I seem to be having issues again with my els they will not go low . no sway bar conncected and the pass side notch what else am I missing It doesnt appear to be hitting on anything?? and in fact i can air all 0 and not hit anything but it doesnt lay frame or bumper


----------



## Tofik (May 7, 2007)

bagdwag said:


> I seem to be having issues again with my els they will not go low . no sway bar conncected and the pass side notch what else am I missing It doesnt appear to be hitting on anything?? and in fact i can air all 0 and not hit anything but it doesnt lay frame or bumper


The issue doesn't lie with the struts the issue is the car, trim the subframeq tabs around the control arm, I'm sure it's touching, also hammer your pinch welds flat if you haven't, and roll your fenders, my drivers side layer frame while pass had 1/4 in to go and it turned out my fenders were sitting on tire and that was holding me up


----------



## Burth (Oct 15, 2010)

Make sure the struts are sitting all the way down,


----------



## bagdwag (Aug 11, 2010)

Tofik said:


> The issue doesn't lie with the struts the issue is the car, trim the subframeq tabs around the control arm, I'm sure it's touching, also hammer your pinch welds flat if you haven't, and roll your fenders, my drivers side layer frame while pass had 1/4 in to go and it turned out my fenders were sitting on tire and that was holding me up


are there any photos of this?


----------



## Tofik (May 7, 2007)

bagdwag said:


> are there any photos of this?


http://forums.vwvortex.com/showthread.php?5446987-DIY-Low-done-Right


----------



## VR6OOM (Nov 8, 2002)

I've done all the notching and I just figured out my tires are sitting on the inner fenders (stock 17's with 225/45's).


----------



## Tofik (May 7, 2007)

VR6OOM said:


> I've done all the notching and I just figured out my tires are sitting on the inner fenders (stock 17's with 225/45's).

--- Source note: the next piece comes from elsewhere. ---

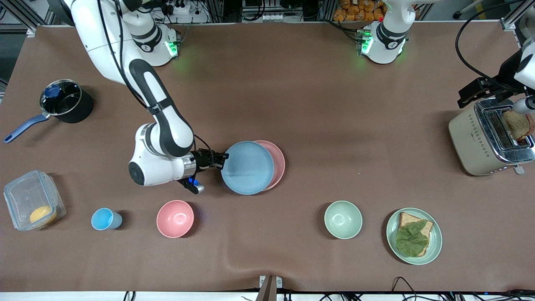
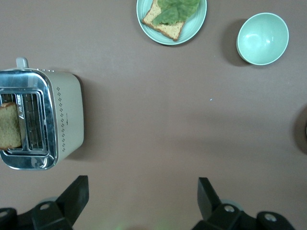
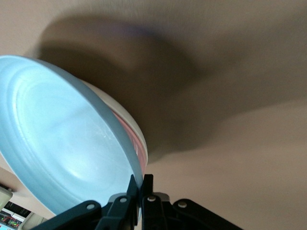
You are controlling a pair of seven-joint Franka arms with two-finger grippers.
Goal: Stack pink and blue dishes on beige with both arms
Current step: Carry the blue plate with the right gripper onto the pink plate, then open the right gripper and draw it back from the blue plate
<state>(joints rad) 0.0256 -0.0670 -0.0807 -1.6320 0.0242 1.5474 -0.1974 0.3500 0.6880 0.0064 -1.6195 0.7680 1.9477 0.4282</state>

Quite possible, check that the control arms aren't resting on the subframe,. Mine were on stock 15" steelies and I couldnt lay frame


----------



## bagdwag (Aug 11, 2010)

I am on 15s too. I realized that I notched only 1 1/2 instead of 2 1/2 so I will be plasmaing that out next weekend and fixing it along with the other trimming that has been suggested so far


----------



## Tofik (May 7, 2007)

frame notch was only 1.5in? mines is 3 and could use another .5 so i could drop my motor mount spacers in


----------



## bagdwag (Aug 11, 2010)

yup I am going to go to a larger cut out for the car


----------



## bagdwag (Aug 11, 2010)

I have the pas side notched it doesn't seem to be hitting that. Is there a good write ups on the other methods notching and clearance.


----------



## Slamtastic (Jul 24, 2010)

Is it a mk4? What size tires and wheels? It makes a huge difference.


----------



## bagdwag (Aug 11, 2010)

dubbin18 said:


> Is it a mk4? What size tires and wheels? It makes a huge difference.


 mk4 
215-35-18 
196-65-15


----------



## Slamtastic (Jul 24, 2010)

bagdwag said:


> mk4
> 215-35-18
> 196-65-15


 Hmm you should be able to lay frame no problem with those sizes. 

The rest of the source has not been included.